Why? Because not only does the new technical partnership bring Mercedes engines along with McLaren gearboxes, hydraulics and KERS, it has also seen an experienced man from McLaren, the world championship winning team's former director of racing operations Simon Roberts, inserted at the heart of Force India, bringing with him full support of the McLaren Group and all its business benefits.

Not that Force India was doing much wrong before. The outfit was steadily progressing up the grid in the hands of Mike Gascoyne, but boss Vijay Mallya (pictured), who disposed of the multi-millionaire designer in November 2008 - the same month that Roberts arrived as chief operations officer - admits he has already seen a step change in the way things are run.

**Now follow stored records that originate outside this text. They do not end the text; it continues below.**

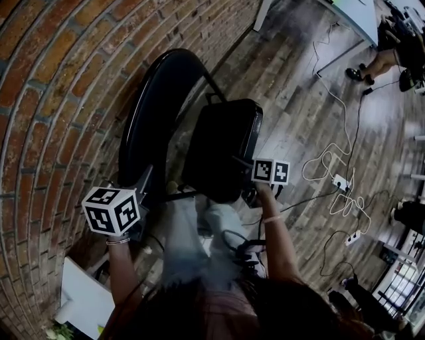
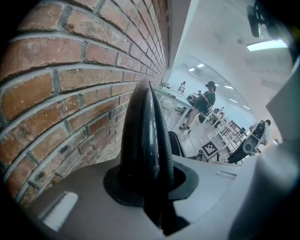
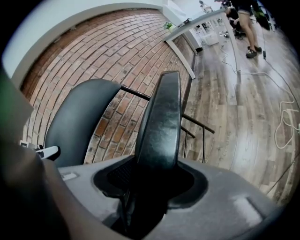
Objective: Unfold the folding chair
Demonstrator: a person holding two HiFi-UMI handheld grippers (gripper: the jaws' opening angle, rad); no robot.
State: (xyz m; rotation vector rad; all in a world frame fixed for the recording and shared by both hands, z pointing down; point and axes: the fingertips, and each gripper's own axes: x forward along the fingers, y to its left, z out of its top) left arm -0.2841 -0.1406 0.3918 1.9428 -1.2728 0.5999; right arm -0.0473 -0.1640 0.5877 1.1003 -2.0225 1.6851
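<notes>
The folding chair (image 1: pixel 229 126) is stood on the floor (image 1: pixel 299 99), just beside the wall (image 1: pixel 60 80) at its left. The backrest (image 1: pixel 143 126) is set nearest the wall, with the seat (image 1: pixel 226 159) to its right. The backrest's near edge is held between the jaws of the left gripper (image 1: pixel 146 180). The seat's near edge is held between those of the right gripper (image 1: pixel 244 169). Cables (image 1: pixel 332 166) are spread over the floor right of the chair, and a desk (image 1: pixel 352 13) is placed beyond them.
</notes>
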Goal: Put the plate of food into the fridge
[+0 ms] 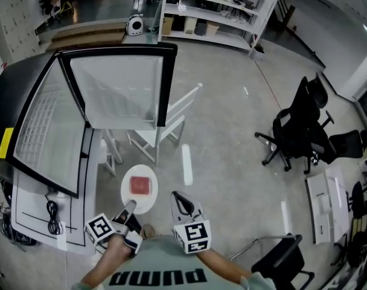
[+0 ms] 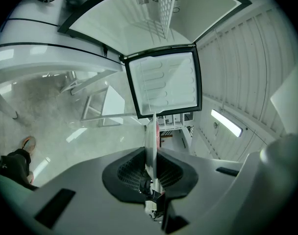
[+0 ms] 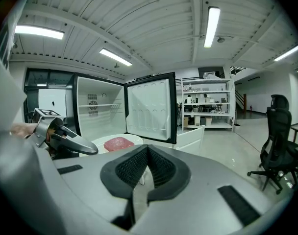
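Note:
A round white plate [image 1: 128, 191] with a red slab of food [image 1: 141, 185] on it is held out in front of the open fridge [image 1: 44, 125]. The fridge door [image 1: 120, 89] is swung wide. My left gripper [image 1: 130, 208] is shut on the plate's near rim. In the left gripper view the plate [image 2: 151, 141] stands edge-on between the jaws of the left gripper [image 2: 152, 155]. My right gripper [image 1: 182, 203] hangs just right of the plate, shut and holding nothing. The right gripper view shows the right gripper [image 3: 147, 150], the plate [image 3: 97, 142], the food [image 3: 118, 143] and the fridge's white shelves [image 3: 97, 112].
A white chair [image 1: 171, 118] stands by the fridge door. Black office chairs [image 1: 305, 128] are at the right and a shelf rack [image 1: 213, 8] at the back. A white surface with a black cable [image 1: 51, 215] lies at the left, beside the fridge.

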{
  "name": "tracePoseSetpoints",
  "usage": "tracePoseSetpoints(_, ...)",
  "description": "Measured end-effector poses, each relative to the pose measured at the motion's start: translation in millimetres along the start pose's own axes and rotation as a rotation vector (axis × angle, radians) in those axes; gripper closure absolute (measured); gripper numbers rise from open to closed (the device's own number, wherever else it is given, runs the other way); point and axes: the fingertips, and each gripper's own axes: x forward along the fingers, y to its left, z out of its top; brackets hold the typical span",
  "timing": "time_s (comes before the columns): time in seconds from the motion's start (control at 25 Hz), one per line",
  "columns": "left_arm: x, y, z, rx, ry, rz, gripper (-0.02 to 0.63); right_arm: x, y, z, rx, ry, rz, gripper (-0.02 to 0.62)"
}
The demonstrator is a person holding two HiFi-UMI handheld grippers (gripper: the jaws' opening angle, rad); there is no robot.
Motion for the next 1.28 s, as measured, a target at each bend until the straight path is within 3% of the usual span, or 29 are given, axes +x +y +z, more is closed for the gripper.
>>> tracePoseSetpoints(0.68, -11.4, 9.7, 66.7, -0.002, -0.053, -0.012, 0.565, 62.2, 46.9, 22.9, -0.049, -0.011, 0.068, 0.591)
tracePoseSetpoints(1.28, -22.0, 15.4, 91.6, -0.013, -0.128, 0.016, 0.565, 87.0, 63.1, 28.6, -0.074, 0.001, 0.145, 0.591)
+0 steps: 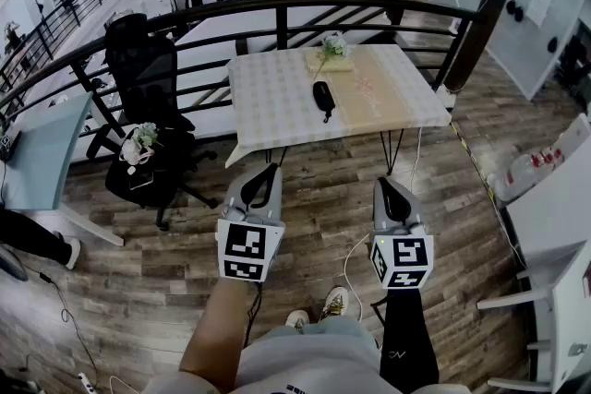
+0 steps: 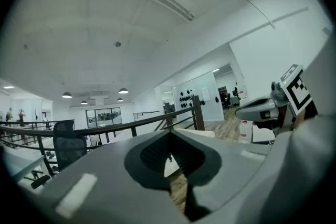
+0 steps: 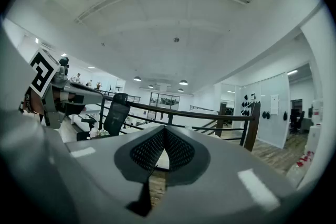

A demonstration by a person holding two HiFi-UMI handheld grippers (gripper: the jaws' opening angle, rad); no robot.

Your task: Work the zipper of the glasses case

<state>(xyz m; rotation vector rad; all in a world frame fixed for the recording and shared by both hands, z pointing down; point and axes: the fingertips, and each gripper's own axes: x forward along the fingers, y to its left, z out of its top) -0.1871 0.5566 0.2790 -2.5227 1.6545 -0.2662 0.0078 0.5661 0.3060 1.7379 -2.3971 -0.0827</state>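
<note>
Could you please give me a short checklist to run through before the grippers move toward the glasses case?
1. Glasses case in view, lying on the table: ok.
2. Left gripper empty: ok, jaws together with nothing between them.
3. Right gripper empty: ok, jaws together too.
4. Jaws open for a grasp: not ok, both are shut.
5. Grippers at the case: not ok, both are over the floor, short of the table.
6. Zipper pull located: cannot tell, the case is too small in the head view.
</note>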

Roberts, it seems, is now calling the shots and running the operation, seconded from Woking to show the smaller outfit how an F1 team should be run. His processes and management techniques have been lauded by his new boss and it could be this insertion of McLaren management, more than the technical partnership itself, that will be key to a Force India acceleration.

Mallya does not want to "merely make up the numbers" he wants the team to be regular points scorers. It has been there in the past, but only as Jordan and only when there was more scope for the independent. But things are changing in Formula One, with costs coming down and the playing field, supposedly, being levelled.

So while there is tough competition out there, a bed with McLaren could well prove to be a very comfortable place to lie.